An alleged crime boss who allegedly participated in 19 murders during a vicious reign in Boston’s underworld, Bulger was captured last Wednesday in Santa Monica, Calif., where he had been living a quiet life in an apartment several blocks from the beach.

He was returned to Boston on Friday and prosecutors and the defense have sparred vigorously since then, first over whether he should get a court-appointed attorney and now over prosecutors’ decision to drop one of the cases against him.

Prosecutors said Tuesday they wanted to drop 1995 charges against Bulger so they could focus on charges brought in 2000. They said the latter case was stronger, involved more serious allegations, and would bring justice sooner to the families of murder victims.

The 1995 charges, which did not contain murder allegations, were assigned to Wolf. The 2000 charges were assigned to US District Judge Richard Stearns.

Krupp has suggested that prosecutors are attempting to avoid having the case heard by Wolf, whose hearings in the late 1990s uncovered the fact that Bulger had served as an FBI informant while he committed his alleged crimes.


Krupp, in a filing today before Wolf, said that after Wolf had raised “difficult questions’’ in those hearings, prosecutors had chosen not to amend the 1995 charges but to include a new set of allegations in a later indictment. The prosecutors intended, Krupp argued, to get the case assigned to a new judge.

Saying the more recent case should instead be consolidated with the earlier case before Wolf, he argued that the 2000 charges “are directly related’’ to the 1995 charges and “involve the same time period, overlapping defendants, and, in many cases, identical or effectively identical allegations.’’

“The government’s apparent forum shopping is contrary to the public interest and undermines public confidence in the judicial process,’’ he said.

Krupp also argued that consolidation would save “considerable judicial resources,’’ noting that Wolf is familiar “with the relationship between the parties and much of the factual predicate underlying the allegations’’ in the more recent case.

Prosecutors said the 1995 and 2000 charges “allege different enterprises and different patterns of racketeering activity.’’

They said that joining the cases together would create “additional legal issues and ultimate confusion for any jury hearing the case.’’

“Rather than providing a cogent legal argument supporting his motion for consolidation, the defendant alleges that the government is ‘forum shopping,’’’ prosecutors wrote in their filing. “In fact, the only logical explanation for the defendants counter-intuitive strategy of opposing dismissal and requesting that he be prosecuted for additional offenses is that the defendant is enaging in forum shopping.’’


The consolidation issue is slated for debate at a 1 p.m. hearing Thursday before Judge Wolf.
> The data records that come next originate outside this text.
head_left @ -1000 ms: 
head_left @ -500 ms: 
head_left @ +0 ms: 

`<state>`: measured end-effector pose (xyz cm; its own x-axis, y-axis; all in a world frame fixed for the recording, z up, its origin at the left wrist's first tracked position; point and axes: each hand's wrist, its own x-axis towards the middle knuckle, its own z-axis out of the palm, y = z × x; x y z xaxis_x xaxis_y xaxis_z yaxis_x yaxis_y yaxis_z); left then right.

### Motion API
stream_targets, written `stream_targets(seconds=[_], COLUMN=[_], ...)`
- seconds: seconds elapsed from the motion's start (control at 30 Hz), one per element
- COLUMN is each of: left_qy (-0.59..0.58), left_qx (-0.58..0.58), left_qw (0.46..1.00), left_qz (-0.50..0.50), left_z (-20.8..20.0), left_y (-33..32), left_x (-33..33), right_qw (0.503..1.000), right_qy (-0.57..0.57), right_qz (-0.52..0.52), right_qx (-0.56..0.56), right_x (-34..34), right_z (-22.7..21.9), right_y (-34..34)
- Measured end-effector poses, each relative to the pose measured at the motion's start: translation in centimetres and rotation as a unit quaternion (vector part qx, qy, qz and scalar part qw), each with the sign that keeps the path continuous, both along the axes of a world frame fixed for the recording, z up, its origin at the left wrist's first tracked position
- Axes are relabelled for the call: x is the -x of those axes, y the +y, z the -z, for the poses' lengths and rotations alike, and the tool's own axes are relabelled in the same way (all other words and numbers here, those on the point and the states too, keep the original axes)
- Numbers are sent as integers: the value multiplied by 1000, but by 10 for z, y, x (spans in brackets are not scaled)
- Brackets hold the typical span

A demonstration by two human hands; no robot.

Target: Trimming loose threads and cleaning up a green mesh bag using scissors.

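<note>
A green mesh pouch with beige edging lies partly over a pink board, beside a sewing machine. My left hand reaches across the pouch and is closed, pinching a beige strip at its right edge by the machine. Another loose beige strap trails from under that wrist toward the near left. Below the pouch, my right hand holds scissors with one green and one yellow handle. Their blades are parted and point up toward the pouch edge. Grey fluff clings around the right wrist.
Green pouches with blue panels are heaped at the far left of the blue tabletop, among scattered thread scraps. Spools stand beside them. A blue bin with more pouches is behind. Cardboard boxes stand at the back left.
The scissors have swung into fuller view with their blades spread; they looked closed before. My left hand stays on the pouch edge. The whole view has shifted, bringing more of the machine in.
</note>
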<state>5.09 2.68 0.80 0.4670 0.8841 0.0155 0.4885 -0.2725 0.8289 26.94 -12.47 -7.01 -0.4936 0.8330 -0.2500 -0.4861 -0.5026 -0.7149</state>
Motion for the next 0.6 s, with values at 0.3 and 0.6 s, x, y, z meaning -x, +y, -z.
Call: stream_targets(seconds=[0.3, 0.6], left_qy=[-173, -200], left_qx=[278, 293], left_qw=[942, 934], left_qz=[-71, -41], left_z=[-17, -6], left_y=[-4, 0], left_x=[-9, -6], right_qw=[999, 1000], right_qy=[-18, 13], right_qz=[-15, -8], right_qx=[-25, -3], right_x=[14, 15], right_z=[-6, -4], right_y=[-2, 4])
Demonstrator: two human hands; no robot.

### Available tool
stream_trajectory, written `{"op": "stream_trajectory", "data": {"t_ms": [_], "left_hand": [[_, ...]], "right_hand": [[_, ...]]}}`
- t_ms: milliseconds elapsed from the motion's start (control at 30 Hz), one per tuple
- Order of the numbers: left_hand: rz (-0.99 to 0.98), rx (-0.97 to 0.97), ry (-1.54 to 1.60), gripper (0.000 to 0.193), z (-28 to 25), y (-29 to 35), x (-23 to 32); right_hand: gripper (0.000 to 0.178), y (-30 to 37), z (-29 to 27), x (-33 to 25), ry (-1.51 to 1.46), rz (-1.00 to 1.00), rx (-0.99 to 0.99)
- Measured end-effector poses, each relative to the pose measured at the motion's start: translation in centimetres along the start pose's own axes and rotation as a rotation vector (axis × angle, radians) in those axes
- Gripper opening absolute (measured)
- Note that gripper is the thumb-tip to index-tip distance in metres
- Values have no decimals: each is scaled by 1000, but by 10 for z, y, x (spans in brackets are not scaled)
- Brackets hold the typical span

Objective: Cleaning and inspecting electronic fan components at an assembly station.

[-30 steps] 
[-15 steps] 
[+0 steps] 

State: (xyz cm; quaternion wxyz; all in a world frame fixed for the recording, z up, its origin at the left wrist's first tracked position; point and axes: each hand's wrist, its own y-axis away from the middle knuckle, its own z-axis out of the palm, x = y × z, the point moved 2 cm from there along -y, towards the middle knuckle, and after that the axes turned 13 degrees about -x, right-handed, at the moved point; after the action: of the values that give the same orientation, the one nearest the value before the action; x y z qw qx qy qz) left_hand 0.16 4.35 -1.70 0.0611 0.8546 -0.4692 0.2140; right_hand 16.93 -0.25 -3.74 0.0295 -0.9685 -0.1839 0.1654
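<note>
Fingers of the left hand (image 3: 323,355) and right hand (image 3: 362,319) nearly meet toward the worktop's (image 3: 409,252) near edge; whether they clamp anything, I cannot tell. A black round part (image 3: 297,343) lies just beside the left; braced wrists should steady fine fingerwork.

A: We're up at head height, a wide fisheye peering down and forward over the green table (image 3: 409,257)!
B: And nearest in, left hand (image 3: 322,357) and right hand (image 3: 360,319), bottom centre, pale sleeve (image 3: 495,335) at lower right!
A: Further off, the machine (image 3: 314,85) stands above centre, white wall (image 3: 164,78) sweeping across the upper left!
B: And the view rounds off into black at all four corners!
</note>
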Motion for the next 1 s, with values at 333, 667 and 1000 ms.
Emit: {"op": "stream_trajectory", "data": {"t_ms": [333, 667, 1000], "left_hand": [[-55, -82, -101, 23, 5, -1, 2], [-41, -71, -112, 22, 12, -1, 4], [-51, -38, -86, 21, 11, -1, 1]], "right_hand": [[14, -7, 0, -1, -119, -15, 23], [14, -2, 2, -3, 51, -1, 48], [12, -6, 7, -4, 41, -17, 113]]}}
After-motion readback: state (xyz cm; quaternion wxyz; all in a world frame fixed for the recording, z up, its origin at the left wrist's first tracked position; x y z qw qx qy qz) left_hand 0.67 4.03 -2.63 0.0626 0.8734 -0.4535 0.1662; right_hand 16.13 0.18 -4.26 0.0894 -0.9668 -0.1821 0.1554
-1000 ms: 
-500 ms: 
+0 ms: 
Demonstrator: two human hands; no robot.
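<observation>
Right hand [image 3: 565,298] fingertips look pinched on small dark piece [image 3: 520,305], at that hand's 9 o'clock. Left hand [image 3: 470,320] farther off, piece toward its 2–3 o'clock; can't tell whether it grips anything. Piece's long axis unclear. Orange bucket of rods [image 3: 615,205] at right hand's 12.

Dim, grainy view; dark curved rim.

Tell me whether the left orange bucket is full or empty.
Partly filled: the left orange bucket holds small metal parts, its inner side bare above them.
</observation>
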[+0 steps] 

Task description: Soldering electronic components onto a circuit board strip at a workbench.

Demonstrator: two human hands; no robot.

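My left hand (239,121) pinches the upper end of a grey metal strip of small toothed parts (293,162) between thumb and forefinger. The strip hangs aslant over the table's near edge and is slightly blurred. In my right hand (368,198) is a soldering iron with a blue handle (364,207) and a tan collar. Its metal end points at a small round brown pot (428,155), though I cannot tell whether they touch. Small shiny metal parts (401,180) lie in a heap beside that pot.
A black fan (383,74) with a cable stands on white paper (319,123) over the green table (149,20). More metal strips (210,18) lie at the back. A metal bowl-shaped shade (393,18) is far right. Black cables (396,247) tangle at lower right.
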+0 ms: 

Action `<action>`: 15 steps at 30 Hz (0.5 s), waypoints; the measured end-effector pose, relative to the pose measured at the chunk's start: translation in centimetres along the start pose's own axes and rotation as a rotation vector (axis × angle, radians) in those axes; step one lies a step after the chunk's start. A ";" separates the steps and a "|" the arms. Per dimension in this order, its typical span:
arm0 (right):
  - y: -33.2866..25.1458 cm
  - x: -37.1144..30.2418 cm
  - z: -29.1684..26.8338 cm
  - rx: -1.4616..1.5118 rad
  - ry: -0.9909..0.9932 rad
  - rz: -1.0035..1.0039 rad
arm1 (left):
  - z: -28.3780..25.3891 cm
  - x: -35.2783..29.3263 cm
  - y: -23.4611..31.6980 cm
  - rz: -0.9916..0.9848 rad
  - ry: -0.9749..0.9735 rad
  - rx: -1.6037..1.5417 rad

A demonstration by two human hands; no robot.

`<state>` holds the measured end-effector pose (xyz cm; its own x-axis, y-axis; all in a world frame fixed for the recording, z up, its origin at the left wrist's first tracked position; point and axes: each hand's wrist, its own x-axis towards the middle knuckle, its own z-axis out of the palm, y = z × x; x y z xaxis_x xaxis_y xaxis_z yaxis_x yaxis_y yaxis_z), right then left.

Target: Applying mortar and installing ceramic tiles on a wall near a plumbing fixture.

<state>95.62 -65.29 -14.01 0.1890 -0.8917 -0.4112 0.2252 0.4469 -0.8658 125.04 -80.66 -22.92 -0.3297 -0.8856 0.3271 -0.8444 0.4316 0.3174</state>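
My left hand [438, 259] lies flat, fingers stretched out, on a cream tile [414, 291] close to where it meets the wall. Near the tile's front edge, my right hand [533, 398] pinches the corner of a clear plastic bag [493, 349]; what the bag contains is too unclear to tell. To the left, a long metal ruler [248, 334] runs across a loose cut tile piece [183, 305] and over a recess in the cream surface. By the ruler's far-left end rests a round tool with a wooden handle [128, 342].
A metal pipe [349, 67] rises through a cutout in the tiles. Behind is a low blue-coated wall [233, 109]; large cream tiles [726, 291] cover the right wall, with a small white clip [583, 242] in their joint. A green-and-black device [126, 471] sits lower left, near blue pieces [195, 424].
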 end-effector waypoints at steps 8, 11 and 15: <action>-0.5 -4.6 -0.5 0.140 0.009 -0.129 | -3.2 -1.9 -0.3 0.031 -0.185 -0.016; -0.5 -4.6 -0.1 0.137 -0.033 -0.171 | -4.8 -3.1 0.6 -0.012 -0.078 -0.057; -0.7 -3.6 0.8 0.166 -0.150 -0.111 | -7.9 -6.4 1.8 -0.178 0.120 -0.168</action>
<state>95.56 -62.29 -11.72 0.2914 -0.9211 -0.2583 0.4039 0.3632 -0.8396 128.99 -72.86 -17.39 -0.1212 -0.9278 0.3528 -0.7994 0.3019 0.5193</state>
Magistrate Judge Marianne Bowler will hear arguments on Bulger’s bid for court-appointed counsel at 3 p.m.

After reviewing the testimony of 46 witnesses over 80 days in 1998, along with 276 exhibits, Wolf ruled in 1999 that the FBI had for decades protected Bulger and his associate Stephen “The Rifleman’’ Flemmi because they were considered valuable informants, tipping them off to investigations and ignoring their crimes.

“The evidence in this case raises questions concerning whether the FBI has consistently made its best efforts to apprehend Bulger,’’ Wolf said in the 2-inch-thick, 661-page ruling, issued at a time when Bulger, tipped off by a corrupt agent, had already been on the run for four years.